When Âgreed is good goes wrong
Experts say stock options and other compensation forms have led executives to place profits over performance
"Ladies and gentlemen ... greed, for lack of a better word, is good," Gordon Gekko, a fictitious corporate raider, said in the 1987 movie "Wall Street" at a meeting of shareholders in a company he was stalking.
Gekko's speech caught the spirit of an era when many on Wall Street insisted that for companies to do well, the self-interest of their top executives needed to be aligned with that of other investors -- often by making sure that the executives owned a lot of stock in the company.
Now, however, a cascade of corporate scandals has many people wondering what went wrong with the concept of appealing to human self-interest to make companies successful.
Companies such as Enron Corp., Global Crossing Ltd. and WorldCom Inc. have lost huge amounts of market value due to alleged wrongdoing by executives whose income was linked closely to the corporations' fortunes.
"We want corporate leaders to be greedy, but we want them to be greedy on behalf of the shareholders, not on behalf of their own yachts and Gulfstream jets," said Nell Minow, editor of The Corporate Library, a Web site that focuses on company responsibility to investors.
The scandals are undermining popular confidence in American corporations. A recent survey of wealthy Americans by the Charles Schwab Corp. U.S. Trust unit found that 76 percent question the reliability of corporate financial statements, and 66 percent don't trust management of companies.
Some experts are worried that unless reforms are made, the stock market won't rise from its bear market levels for a long time, and in fact may fall further.
"If you put money in any company, you trust that management will be good stewards of your money," said William W. George, former chairman of Medtronic Inc., a large medical instruments-maker based in Minneapolis. "If you don't have that [belief] you're not going to give that money to a company, you're going to put it in the bank or a mattress."
What's causing the wave of alleged misdeeds? Some observers think ethical standards in general have declined in the United States.
Charles Elson, head of the Center for Corporate Governance at the University of Delaware, said former President Bill Clinton's affair with Monica Lewinsky and subsequent evasions of the truth about it "had a very corrosive influence" on the country's economic life. Financial executives were encouraged in a belief that it's OK to stretch the truth, Elson said.
Other experts, however, point to structural flaws in the American business system, beginning with the way many executives are paid. Jay Lorsch, a Harvard Business School professor who specializes in organizational behavior, said, "We've so juiced up the incentives [to commit fraud] that we've taken people who maybe ... wouldn't have been so greedy, and created these [corporate leaders] who've gotten everybody upset."
Specifically, Lorsch and other experts say that the heavy use of stock options as a form of executive pay has created an incentive to do anything possible to drive up stock prices, and then cash out. Stock options allow the executive to buy stock in the future at relatively low prices if the stock price appreciates, and sell it at a profit. At Enron and other companies that have hit the skids, top executives sold tens of millions of dollars in stock, and share prices plummeted.

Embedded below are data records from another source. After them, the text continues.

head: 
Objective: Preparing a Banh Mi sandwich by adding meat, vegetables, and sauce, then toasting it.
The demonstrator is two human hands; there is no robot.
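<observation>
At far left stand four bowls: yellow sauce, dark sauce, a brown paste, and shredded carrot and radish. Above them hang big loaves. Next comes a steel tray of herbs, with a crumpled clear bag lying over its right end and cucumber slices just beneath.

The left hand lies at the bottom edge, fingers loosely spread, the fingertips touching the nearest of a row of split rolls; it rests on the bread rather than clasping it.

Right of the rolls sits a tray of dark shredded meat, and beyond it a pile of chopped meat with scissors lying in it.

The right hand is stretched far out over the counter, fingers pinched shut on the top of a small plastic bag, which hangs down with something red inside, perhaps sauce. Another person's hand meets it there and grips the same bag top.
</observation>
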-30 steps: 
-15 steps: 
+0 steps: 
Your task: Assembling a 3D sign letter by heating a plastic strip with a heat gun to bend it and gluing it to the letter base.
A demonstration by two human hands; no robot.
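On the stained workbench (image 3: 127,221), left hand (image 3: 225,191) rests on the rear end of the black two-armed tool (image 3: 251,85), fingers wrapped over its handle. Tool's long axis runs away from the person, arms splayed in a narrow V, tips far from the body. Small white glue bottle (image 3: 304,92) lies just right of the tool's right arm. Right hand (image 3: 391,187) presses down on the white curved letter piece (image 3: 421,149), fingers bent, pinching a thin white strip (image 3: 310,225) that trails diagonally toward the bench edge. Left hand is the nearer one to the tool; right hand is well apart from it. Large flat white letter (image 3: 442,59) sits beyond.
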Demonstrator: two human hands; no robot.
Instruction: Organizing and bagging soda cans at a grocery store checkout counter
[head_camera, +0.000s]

A focus on short-term rather than long-term results also was fanned by the media, some experts said. Many stories focused on whether companies met analysts' "expectations" for quarterly earnings, and some executives have become media "heroes" for artificially raising earnings through acquisitions, said George, the former Medtronic chairman.
Moreover, entities that were supposed to scrutinize executive behavior also have failed to do so, according to W. Michael Hoffman, director of the Center for Business Ethics at Bentley College in Waltham, Mass. Many supposedly independent board members have been compromised by financial ties to top executives. "You can't be a watchdog over people who feed you," Hoffman said.
Accountants and analysts also have conflicts between their own self-interest and their duties to shareholders, experts said. They noted that accountants often fear they'll lose consulting business if they blow the whistle on a company's bookkeeping, and analysts don't look closely because their pay is often linked with winning that company's investment banking business.
But although eliminating such conflicts is important, it's crucial that company boards "be very careful who they appoint as CEOs" in the first place, Hoffman said. It's not just important that chief executives be "people who can get things done," but also "that they are people who do the right things and are ethical," he noted.
"If this [wave of corporate scandals] teaches us anything, it will teach us that a business without ethics is a business at risk."